Thread Tools Search this Thread
Top Forums Shell Programming and Scripting Reducing multiple entries in a tri-lingual dictionary to single entries
# 1  
Reducing multiple entries in a tri-lingual dictionary to single entries

Dear all,
I am editing a tri-lingual dictionary for open source which has the following data structure
Code:
English headwords <Tab>Devanagari Headwords<Tab>PersoArabic headwords

as in the example below
Code:
to mark, to number	अंगणु	(اَنگَڻُ)

The English headword entry has at times more than one word, each word separated by a comma or a semi-colon as shown below and also in the example above
Code:
number, numeral, digit; limb; component; tear in cloth	अंगु	(اَنگُ)

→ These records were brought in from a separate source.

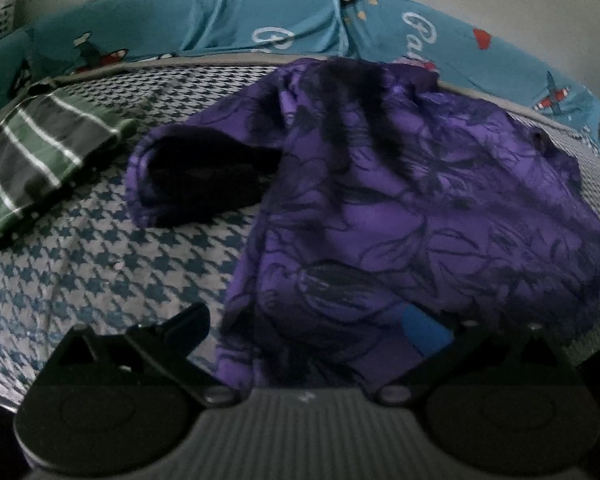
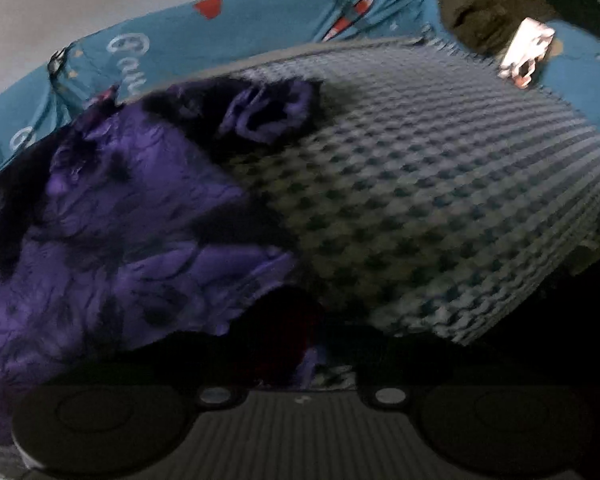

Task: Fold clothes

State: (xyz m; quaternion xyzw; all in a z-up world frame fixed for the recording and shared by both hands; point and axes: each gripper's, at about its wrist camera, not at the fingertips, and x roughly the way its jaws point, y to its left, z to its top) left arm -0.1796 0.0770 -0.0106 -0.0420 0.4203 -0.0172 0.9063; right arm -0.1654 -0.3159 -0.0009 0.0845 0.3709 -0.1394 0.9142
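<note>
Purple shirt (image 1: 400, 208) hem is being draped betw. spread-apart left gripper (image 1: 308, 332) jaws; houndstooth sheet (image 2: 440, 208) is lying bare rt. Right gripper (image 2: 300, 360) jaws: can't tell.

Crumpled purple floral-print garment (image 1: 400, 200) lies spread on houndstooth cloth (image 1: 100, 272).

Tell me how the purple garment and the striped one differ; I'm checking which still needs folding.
The purple garment lies rumpled and spread out, one sleeve sticking out, while the striped garment sits as a compact, flat, folded-looking piece. The purple garment carries a dark leafy print; the striped garment has green and grey bands with thin white lines. The purple garment looks larger in view and reaches the left gripper; the striped garment lies apart. Both rest on the houndstooth cover.
</note>
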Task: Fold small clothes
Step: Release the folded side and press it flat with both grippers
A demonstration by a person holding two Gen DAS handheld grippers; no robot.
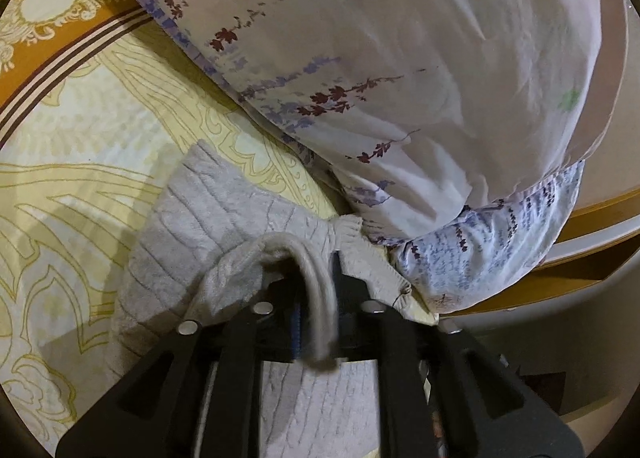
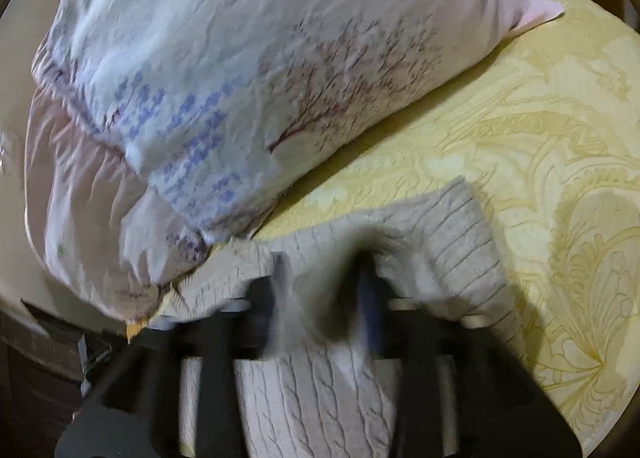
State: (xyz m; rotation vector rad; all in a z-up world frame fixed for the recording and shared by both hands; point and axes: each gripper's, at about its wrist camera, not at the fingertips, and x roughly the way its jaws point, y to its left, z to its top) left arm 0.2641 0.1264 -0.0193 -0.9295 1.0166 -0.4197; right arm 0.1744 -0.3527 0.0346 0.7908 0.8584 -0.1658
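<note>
The grey cable-knit sweater point(image 1: 208, 225) lies across the yellow patterned bed point(image 1: 80, 129), long axis along the floral pillow point(image 1: 400, 57), its edge draped between both grippers' spread fingers point(image 1: 338, 270).

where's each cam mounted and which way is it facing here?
Left wrist: on the left hand-held gripper, facing forward and down along its fingers at the grey knit sweater on the yellow bedspread, floral pillow behind; only the black gripper frame shows.
Right wrist: on the right hand-held gripper, same downward look at the sweater; only its frame shows, blurred.
Shared: sweater, pillow, bedspread; sweater fabric lies between each gripper's fingers.
</note>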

For purposes of editing the dictionary, I need to reduce the multiple headwords in English to single entries. Thus the data in the example above would be reduced to the following entries:
Code:
number	अंगु	(اَنگُ)
numeral	अंगु	(اَنگُ)
digit	अंगु	(اَنگُ)
limb	अंगु	(اَنگُ)
component	अंगु	(اَنگُ)
tear in cloth	अंगु	(اَنگُ)

I could handle two mappings but I do not know how to handle such a complicated data structure in Perl or Awk. Any help provided would be gratefully acknowledged.
I would like to add that I work under Windows Vista and Windows 7. Unfortunately solutions in Linux do not help.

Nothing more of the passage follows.